TW Ed summarises some of the key points from the 2014 Autumn Statement
The Chancellor’s Autumn Statement had a few surprises – some welcome, some not. Of course, for most of the announcements, we are still waiting for detailed legislation to consider the finer detail – although legislation was published today for some of the headline developments.
SDLT Savings - Almost certainly the most eye-catching and probably the most welcome development was the re-working of SDLT to make it conventionally progressive – to remove the current ‘slab’ basis and charge the higher percentages only above each relevant threshold.
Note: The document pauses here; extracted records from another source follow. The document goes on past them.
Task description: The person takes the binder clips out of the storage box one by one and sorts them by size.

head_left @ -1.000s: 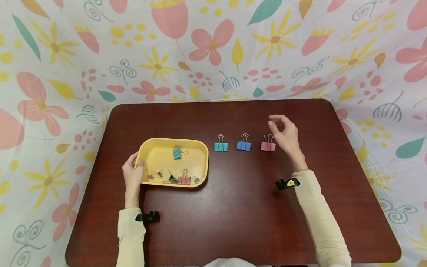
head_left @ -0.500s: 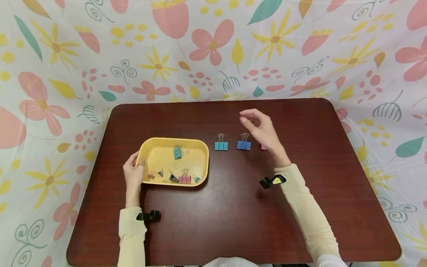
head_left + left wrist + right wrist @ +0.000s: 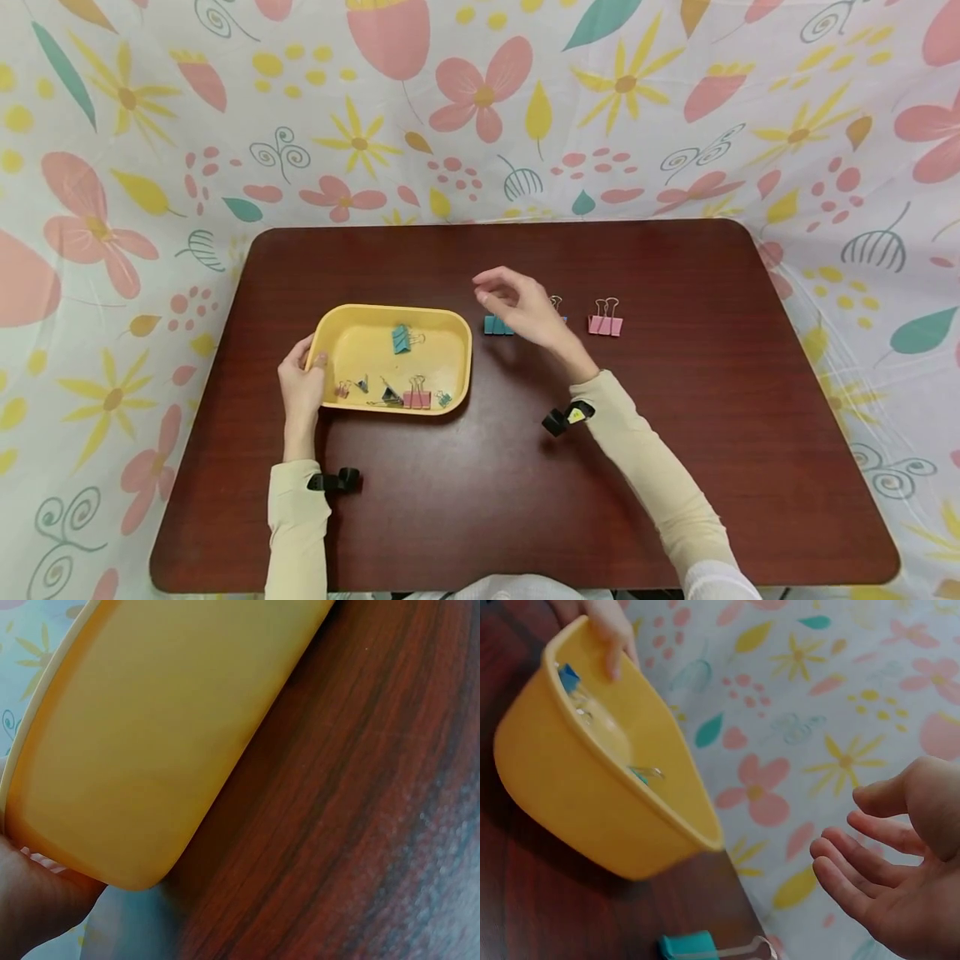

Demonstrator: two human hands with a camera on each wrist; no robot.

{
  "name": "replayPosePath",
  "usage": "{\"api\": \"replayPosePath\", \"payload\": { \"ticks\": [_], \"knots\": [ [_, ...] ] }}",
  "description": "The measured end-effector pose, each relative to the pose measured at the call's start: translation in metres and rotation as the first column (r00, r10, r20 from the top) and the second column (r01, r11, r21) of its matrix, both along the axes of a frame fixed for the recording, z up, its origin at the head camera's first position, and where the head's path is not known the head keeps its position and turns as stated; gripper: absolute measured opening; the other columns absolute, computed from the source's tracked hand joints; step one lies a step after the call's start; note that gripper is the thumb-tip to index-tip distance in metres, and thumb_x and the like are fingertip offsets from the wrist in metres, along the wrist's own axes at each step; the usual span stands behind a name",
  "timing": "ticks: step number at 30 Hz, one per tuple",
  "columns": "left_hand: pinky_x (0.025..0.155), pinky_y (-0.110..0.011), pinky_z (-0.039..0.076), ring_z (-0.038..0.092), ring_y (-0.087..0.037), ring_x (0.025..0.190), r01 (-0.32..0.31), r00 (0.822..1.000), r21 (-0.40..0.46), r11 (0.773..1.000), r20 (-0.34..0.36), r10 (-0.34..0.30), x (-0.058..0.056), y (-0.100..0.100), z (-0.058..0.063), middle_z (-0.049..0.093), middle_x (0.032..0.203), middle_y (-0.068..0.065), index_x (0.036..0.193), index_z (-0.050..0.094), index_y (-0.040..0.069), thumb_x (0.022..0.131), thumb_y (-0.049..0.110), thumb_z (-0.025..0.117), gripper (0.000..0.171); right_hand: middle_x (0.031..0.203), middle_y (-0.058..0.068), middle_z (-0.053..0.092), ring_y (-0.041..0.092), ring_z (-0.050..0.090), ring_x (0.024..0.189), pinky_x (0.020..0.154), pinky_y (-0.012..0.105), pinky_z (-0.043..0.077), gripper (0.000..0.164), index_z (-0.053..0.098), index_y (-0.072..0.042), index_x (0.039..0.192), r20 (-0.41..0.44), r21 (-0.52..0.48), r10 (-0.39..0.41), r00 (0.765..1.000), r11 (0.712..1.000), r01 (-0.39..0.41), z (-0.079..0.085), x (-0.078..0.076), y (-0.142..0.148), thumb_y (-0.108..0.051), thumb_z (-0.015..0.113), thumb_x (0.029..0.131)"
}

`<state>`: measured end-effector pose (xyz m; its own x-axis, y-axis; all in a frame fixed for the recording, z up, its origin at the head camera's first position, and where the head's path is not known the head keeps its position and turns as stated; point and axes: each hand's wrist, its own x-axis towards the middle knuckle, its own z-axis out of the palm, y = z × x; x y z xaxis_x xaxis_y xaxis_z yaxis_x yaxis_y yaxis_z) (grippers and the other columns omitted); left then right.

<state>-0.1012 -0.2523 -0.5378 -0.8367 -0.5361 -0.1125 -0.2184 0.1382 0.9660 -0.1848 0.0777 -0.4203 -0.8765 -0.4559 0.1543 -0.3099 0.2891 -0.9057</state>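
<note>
My left hand [image 3: 302, 386] grips the left end of a yellow plastic tray [image 3: 360, 350], thumb over the rim. Inside lie a teal binder clip [image 3: 401, 338], a pink binder clip [image 3: 417, 399], a black one [image 3: 391, 395] and several tiny ones. My right hand [image 3: 525, 308] hovers right of the tray, fingers loosely bent and holding nothing. Below it on the table is a teal binder clip [image 3: 688, 946]. A blue binder clip [image 3: 564, 319] is mostly hidden behind this hand. Farther right a pink binder clip [image 3: 605, 325] stands in full view.
The dark wooden table [image 3: 480, 500] has rounded corners. A floral cloth [image 3: 480, 167] hangs behind it and along both sides. Black camera straps ring both wrists.
My right hand has travelled left from the pink clip, past the blue one, to over the teal clip beside the tray. The left hand keeps its hold on the tray.
</note>
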Motion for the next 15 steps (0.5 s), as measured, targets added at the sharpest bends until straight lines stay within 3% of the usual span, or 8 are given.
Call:
{"api": "replayPosePath", "payload": {
  "ticks": [6,15],
  "knots": [
    [0.064,-0.021,0.052,0.062,-0.024,0.085,0.007,1.0,-0.009,1.0,0.006,-0.007,0.0,-0.001,0.0,0.065,0.111,-0.015,0.12,0.06,0.013,0.088,0.002,0.052,0.035,0.102,0.015,0.065,0.026,0.062,0.095,0.081,0.033,0.051,0.023,0.06,-0.004,0.111,0.035,-0.006,0.087,0.996,0.996,-0.086,-0.013,-0.001,-0.032,-0.008,0.057,0.088],
    [0.065,-0.022,0.052,0.063,-0.022,0.087,0.006,0.999,0.012,1.0,0.032,-0.006,0.0,-0.001,0.0,0.064,0.114,-0.012,0.121,0.06,0.015,0.089,0.005,0.053,0.034,0.1,0.005,0.067,0.01,0.063,0.089,0.08,0.022,0.05,0.019,0.064,-0.014,0.106,0.024,0.119,0.169,0.985,0.978,-0.17,-0.051,-0.009,-0.074,-0.016,0.059,0.088]
  ]
}}
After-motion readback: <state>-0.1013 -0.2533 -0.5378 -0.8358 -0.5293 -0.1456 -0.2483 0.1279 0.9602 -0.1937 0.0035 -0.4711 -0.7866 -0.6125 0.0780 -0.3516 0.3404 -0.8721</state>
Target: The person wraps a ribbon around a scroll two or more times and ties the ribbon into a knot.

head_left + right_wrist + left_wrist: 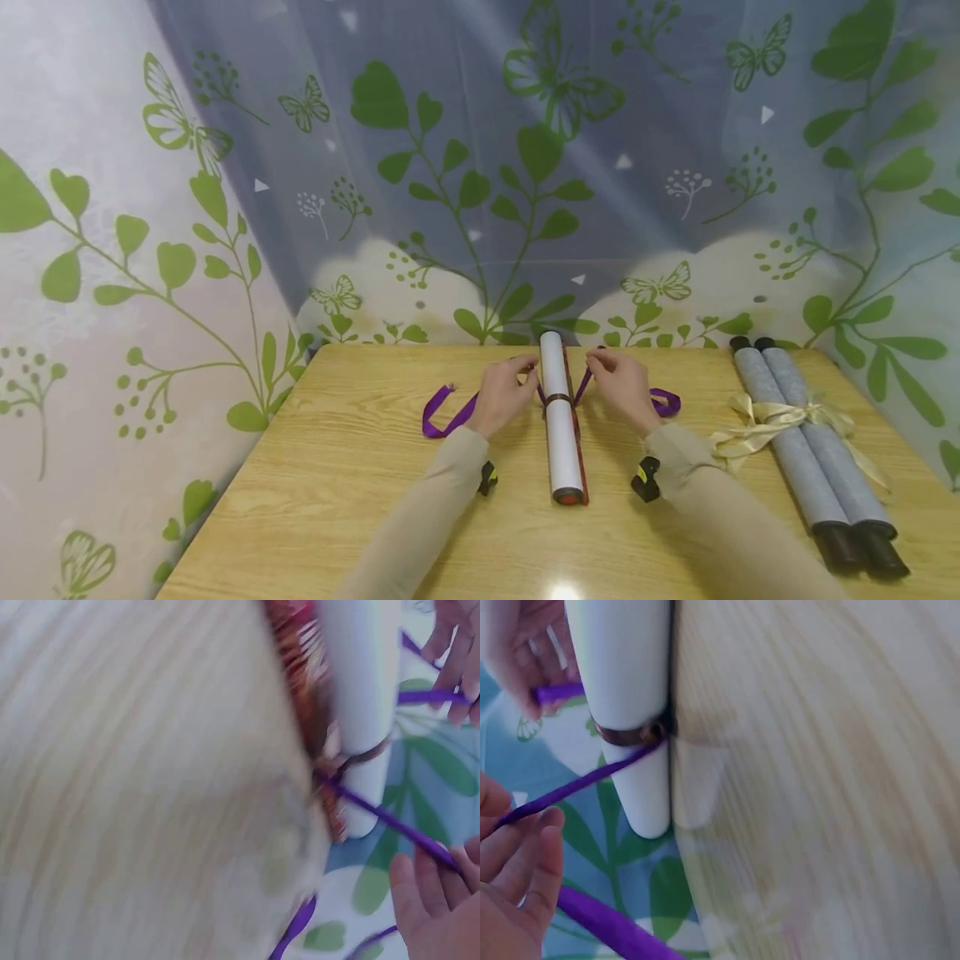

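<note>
A white paper roll (562,442) lies lengthwise on the wooden table, with a dark brown band (557,398) round its middle and a red edge along its right side. To its left, my left hand (504,396) pinches one end of a purple ribbon (585,782), which runs taut to the band. My right hand (622,387), on the other side, pinches the opposite ribbon end (390,817), also stretched up from the roll. Loose purple tails trail past both hands onto the table. Part of the ribbon behind the roll is hidden.
Two grey rolls (795,450) with black ends lie side by side at the right, tied with a cream ribbon bow (787,414). A leaf-patterned curtain (480,167) hangs right behind the table's (315,517) back edge.
</note>
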`<state>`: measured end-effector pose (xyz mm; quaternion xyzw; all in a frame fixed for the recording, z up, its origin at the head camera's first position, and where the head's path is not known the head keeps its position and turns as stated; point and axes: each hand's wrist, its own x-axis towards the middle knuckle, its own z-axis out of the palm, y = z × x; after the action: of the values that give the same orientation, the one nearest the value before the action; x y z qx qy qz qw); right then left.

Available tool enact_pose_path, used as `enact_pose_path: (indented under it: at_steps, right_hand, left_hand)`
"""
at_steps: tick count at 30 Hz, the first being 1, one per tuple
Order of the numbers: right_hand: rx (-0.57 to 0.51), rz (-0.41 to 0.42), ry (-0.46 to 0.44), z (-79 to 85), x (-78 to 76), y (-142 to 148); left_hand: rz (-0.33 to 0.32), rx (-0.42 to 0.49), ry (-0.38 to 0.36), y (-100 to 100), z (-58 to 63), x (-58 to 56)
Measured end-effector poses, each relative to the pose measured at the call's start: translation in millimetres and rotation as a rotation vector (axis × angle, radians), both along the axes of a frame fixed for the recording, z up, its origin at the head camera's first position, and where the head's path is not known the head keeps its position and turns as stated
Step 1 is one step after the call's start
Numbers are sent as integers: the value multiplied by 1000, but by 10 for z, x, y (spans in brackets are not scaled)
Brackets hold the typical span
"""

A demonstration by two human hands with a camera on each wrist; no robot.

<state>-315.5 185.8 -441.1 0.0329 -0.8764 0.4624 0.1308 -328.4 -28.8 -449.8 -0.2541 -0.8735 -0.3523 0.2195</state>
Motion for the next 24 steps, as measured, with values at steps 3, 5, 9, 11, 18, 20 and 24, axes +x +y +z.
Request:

However, the ATED for £2M+ properties will get another hike from April 2015.
Entrepreneurs' Relief - Goodwill on Incorporation will no longer ‘count’ for ER when transferring to a 'related' company; also relief in the company on the acquisition of Goodwill from related party/ies will be postponed until eventual sale/disposal – both effective immediately for transfers / acquisitions on or after 3 December 2014 (draft legislation, etc., already published) Note that, even on later disposal by the company, relief will be restricted to a non-trading debit.
Miscellaneous losses will also be denied where there are relevant tax avoidance arrangements from 3 December 2014; relief will also be restricted to just miscellaneous income of the same category, from 2015/16.
Diverted Profits or “Google” Tax to counter the movement of profits to a low-tax jurisdiction, the government proposes a new 25% levy on such transferred profits, from 1 April 2015. This promises to be quite interesting in terms of implementation and practical effect, and probably court cases. Country-by-country reporting is also set to be introduced, although there is scant detail.
IHT/death – ISA savings on death will transfer to the surviving spouse and retain their favoured status for the widow/er.
The current IHT exemption for members of the armed forces killed (or in some cases just injured) on active service will be extended to cover the emergency services and humanitarian aid workers in emergency circumstances – notably for deaths on or after 19 March 2014.
Employers’ NICs – The £2,000 Employment Allowance against Employers’ National Insurance Contributions will be extended to Care and Support Workers. Also, Employers’ NICs up to the UEL will be completely abolished for apprentices aged under 25. Hmm, and here’s me thinking that ageism was illegal.
- Corporation Tax Relief – Children’s television programmes from 1 April 2015 at 25%
- Orchestra Tax Relief consultation for relief effective 1 April 2016.
- High-end television – consultation on whether to reduce minimum UK expenditure down from 25% to 10%
- R&D Tax Credits – Above The Line Credit to increase from 10% to 11%; SME rate to increase from 225% to 230%; but cost of materials incorporated into products which are sold will be excluded – all from 1 April 2015.
Corporate Debt – Late Paid Interest – the rules requiring relief to be recognised only when late interest is actually paid will be repealed, now they have a relatively narrow impact since they have focused on “tax haven” territories for the last few years. Applies automatically to new loans taken out on or after 3 December 2014; broadly, will affect adjustments in relation to pre-existing loans from 1 January 2016.
Offshore Tax Evasion – Strengthening of Civil Deterrents – including a new 50% penalty for moving hidden funds to try to circumvent international tax transparency agreements. But no further mention of the proposed “strict liability” criminal offence simply for having undeclared income..?
Single Settlement Nil-Rate Band – The government has apparently given up on the idea but will instead introduce new rules to target perceived avoidance using multiple trusts.
Personal Allowances for non-Residents – Likewise restricting availability of the tax-free Personal Allowance for non-residents has effectively been put on hold, at least until April 2017.
Small Business Rate Relief will again be extended, this time to 31 March 2016.
OTS Simplifications – The government says it has accepted 51 out of the OTS’s 58 simplifications and will publish further information in due course – something to watch out for.
Trivial Benefits in Kind Exemption – From April 2015 there will be a statutory exemption for trivial benefits in kind costing less than £50, but the £8,500 de minimis threshold will basically be abolished, from April 2016.
Closing Aspects of Enquiries – HMRC proposes to consult on yet another new HMRC power, this time to enable it to close certain aspects of an enquiry, while keeping other aspects open.